SUNDAY MAGAZINE

Smiles all round

The gift of a smile: Dr. Subodh Kumar Singh with Pinki.

The gift of a smile: Dr. Subodh Kumar Singh with Pinki.  

KULSUM MUSTAFA

Pinki’s transformation from a child with a cleft lip to a normal six-year-old is the subject of a documentary that’s been nominated for the Academy Awards.



Life has been tough for six-year-old Pinki. Born to poor parents in a small remote hamlet Rampur Dhabhi in Mirzapur, Pinki carried upon her fragile shoulders the burden of prejudice. Her cleft lips made people shun and spurn her. While elders considered her inauspicious and avoided her, the children made fun of her. Laughter became alien to her; she stopped going near children. In short, Pinki forgot to smile.

And then one day Pinki’s black-and-white world suddenly turned into technicolour. A volunteer of the Smile Train, the international organisation that does free surgery for cleft patients all over the world, spotted her. And neglected Pinki became the protagonist of the regional language documentary, “Smile Pinki”, made by Emmy-nominated producer Megan Mylan.

A journey chronicled

The 39-minute film, in Hindi and Bhojpuri, with sub-titles in English, has been nominated for the Oscars in the short documentary category. The film chronicles Pinki’s 60-minute journey that led her from ostracism to acceptance following corrective surgery. It was shot in the village and at the G.S. Memorial Plastic Surgery Hospital, in Varanasi, where Pinki was operated on by plastic surgeon Dr. Subodh Kumar Singh.

Meeting Pinki in Dr Singh’s clinic was a delightful experience. She had just returned from Delhi armed with the visa and passport to attend the glittering Academy Awards at Los Angles and would be accompanied by her father Rajender Sonkar, a labourer, and Dr. Singh. I tried to strike a conversation with Pinki, as she sat beside her father. But she was in no mood to chat. Unmindful of the camera flashing, she played with the two dolls that the Smile Train volunteers had gifted her. Dressed in pink trousers, a multi-colour T-shirt and a pink pullover, she looked like any other child of her age; a complete contrast to the earlier insecure introvert.

Free again

As soon as Dr. Singh entered the room, Pinki pulled out his digital camera and started clicking. Amused and impressed, Dr. Singh said, “Pinki is doing so many things for the first time, including travelling by air, using escalators, living in five star hotels ...” After a minute, he called Pinki. But she paid no heed and continued playing. He called again. This time she looked up but answered firmly, “No.” Dr Singh smiled indulgently. “I am so happy to hear this. Till yesterday this girl did not have the courage to say ‘yes’. Now, she is confidently saying ‘no’. Pinki has got back not just her smile; she has also got back her voice and self-esteem.”

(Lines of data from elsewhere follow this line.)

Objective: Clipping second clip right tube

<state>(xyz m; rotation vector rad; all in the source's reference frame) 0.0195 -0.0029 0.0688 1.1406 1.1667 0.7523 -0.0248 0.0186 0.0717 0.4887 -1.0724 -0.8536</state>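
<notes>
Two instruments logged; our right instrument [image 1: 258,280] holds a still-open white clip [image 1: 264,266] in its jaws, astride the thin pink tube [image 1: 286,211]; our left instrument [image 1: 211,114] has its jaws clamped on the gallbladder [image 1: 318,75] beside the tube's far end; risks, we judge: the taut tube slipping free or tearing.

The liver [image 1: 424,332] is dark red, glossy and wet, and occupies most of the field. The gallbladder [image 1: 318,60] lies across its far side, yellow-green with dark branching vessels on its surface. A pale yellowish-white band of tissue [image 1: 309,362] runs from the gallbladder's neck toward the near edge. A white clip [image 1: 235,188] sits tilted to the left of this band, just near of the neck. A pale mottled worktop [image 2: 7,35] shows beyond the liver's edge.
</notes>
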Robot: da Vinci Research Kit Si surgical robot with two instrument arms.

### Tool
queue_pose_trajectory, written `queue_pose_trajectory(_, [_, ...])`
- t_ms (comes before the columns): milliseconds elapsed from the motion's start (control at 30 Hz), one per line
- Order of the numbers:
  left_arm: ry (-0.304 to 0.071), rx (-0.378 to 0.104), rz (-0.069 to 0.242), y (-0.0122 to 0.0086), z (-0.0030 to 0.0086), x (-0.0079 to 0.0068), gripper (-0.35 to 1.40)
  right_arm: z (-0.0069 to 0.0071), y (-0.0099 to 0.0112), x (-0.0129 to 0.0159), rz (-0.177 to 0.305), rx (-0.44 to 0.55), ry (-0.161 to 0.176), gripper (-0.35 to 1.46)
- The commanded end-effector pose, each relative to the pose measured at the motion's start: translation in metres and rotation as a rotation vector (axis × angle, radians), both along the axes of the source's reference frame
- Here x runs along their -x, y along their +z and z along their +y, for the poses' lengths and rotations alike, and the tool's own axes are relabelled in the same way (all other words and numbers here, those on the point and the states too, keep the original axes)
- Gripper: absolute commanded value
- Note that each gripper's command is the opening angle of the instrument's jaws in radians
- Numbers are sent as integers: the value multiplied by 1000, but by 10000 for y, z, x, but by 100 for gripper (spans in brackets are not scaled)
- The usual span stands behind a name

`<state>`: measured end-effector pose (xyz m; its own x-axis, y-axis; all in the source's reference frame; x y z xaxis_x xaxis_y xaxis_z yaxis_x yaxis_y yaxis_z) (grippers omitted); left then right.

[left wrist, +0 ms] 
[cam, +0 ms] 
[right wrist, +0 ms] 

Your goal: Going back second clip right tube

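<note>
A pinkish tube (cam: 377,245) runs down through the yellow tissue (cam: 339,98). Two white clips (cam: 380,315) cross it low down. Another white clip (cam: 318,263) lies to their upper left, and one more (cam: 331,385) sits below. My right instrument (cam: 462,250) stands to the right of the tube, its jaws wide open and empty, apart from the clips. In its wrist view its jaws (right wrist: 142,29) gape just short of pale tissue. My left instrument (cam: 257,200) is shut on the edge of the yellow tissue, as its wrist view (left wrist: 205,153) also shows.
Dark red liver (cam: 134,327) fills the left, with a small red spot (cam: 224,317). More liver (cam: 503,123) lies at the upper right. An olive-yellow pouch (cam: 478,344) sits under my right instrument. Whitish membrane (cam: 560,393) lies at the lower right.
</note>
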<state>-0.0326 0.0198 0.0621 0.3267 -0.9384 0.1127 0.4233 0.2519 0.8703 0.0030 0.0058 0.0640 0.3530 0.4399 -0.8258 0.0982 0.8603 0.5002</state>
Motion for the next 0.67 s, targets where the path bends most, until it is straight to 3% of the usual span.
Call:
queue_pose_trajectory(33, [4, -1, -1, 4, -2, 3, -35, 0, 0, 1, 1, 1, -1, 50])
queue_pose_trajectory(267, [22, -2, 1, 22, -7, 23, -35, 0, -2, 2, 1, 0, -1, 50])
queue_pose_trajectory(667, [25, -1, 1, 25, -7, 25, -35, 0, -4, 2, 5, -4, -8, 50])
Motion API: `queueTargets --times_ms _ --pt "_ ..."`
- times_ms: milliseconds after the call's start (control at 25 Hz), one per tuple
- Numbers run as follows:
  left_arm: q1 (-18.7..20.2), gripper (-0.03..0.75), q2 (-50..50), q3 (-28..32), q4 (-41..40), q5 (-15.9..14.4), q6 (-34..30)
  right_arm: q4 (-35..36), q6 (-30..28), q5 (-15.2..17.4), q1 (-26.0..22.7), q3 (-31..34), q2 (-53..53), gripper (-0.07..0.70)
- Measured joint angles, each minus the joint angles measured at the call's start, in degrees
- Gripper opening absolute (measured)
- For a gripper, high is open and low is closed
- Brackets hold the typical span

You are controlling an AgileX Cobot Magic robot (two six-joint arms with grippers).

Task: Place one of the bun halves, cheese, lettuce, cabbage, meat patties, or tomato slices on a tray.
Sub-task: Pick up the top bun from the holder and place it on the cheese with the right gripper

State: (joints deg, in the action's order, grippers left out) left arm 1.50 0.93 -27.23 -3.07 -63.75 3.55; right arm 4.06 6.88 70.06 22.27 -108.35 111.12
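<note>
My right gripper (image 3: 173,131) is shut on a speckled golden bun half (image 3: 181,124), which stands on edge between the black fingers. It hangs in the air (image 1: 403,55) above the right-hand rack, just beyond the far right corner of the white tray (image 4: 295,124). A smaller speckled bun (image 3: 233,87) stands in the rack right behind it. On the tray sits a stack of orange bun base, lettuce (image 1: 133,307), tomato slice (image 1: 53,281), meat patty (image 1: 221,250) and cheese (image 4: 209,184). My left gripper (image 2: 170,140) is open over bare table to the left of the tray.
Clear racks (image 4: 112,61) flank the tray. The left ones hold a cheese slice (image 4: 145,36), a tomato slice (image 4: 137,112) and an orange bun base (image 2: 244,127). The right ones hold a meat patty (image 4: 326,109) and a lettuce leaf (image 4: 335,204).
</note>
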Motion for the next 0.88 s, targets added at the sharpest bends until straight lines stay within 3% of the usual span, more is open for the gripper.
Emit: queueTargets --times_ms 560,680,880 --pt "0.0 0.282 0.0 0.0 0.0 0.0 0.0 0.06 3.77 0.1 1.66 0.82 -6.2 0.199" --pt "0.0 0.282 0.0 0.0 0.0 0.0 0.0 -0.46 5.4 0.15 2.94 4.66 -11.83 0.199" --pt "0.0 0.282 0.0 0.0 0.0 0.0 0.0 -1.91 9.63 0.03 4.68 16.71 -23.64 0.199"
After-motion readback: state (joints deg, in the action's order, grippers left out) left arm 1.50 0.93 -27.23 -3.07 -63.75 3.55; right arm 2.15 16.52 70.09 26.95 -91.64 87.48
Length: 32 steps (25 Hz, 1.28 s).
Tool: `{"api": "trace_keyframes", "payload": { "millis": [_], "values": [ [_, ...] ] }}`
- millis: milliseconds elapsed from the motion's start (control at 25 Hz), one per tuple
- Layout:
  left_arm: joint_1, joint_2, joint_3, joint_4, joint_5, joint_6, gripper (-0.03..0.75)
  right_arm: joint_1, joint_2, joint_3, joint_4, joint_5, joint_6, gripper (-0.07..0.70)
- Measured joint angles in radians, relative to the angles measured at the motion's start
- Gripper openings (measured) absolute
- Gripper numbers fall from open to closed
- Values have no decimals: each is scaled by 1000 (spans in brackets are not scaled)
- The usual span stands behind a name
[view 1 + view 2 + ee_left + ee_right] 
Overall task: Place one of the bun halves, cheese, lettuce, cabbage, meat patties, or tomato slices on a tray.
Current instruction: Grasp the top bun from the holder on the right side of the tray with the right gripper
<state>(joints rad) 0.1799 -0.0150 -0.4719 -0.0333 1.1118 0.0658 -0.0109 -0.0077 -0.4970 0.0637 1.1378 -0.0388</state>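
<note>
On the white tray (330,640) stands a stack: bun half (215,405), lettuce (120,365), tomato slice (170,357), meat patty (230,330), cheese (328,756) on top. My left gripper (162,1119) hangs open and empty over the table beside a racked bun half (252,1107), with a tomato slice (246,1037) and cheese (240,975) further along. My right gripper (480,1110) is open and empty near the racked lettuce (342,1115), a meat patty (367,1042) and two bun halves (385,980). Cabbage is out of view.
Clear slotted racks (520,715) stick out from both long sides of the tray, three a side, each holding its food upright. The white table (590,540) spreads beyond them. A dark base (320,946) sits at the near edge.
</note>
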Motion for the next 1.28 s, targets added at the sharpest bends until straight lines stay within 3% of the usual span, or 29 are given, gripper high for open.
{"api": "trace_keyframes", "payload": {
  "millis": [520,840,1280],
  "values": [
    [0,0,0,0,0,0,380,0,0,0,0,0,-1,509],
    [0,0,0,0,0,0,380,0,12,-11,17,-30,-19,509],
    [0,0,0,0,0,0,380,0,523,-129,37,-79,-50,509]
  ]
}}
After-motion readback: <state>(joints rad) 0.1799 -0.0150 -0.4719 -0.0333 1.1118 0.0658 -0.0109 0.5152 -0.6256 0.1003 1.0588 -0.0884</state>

However, he adds, “Frankly, for me, it is not just Pinki’s case; it is the issue. The film is about a mission. It is not about one surgery. It is about creating awareness about the plight of patients with cleft lips.” He is happy that, through Pinki’s case, global attention has been drawn to the cause and that there is awareness about the deformity and its easy surgical correction. “Pinky has given hope to million of Pinkies leading lives of anonymity, trauma and neglect. Out of 4.7 million children in developing world who need this surgery, one million live in India,” he said.

Dr. Singh, who has 15 years experience in the field, said that treating children with cleft lips gives him instant happiness and satisfaction. Creating many more Pinkies with a smile and voice is his mission now. He hopes that Smile Train will chug on into the remote Indian villages where some little girl like Pinki is waiting to board it for Destination Happiness.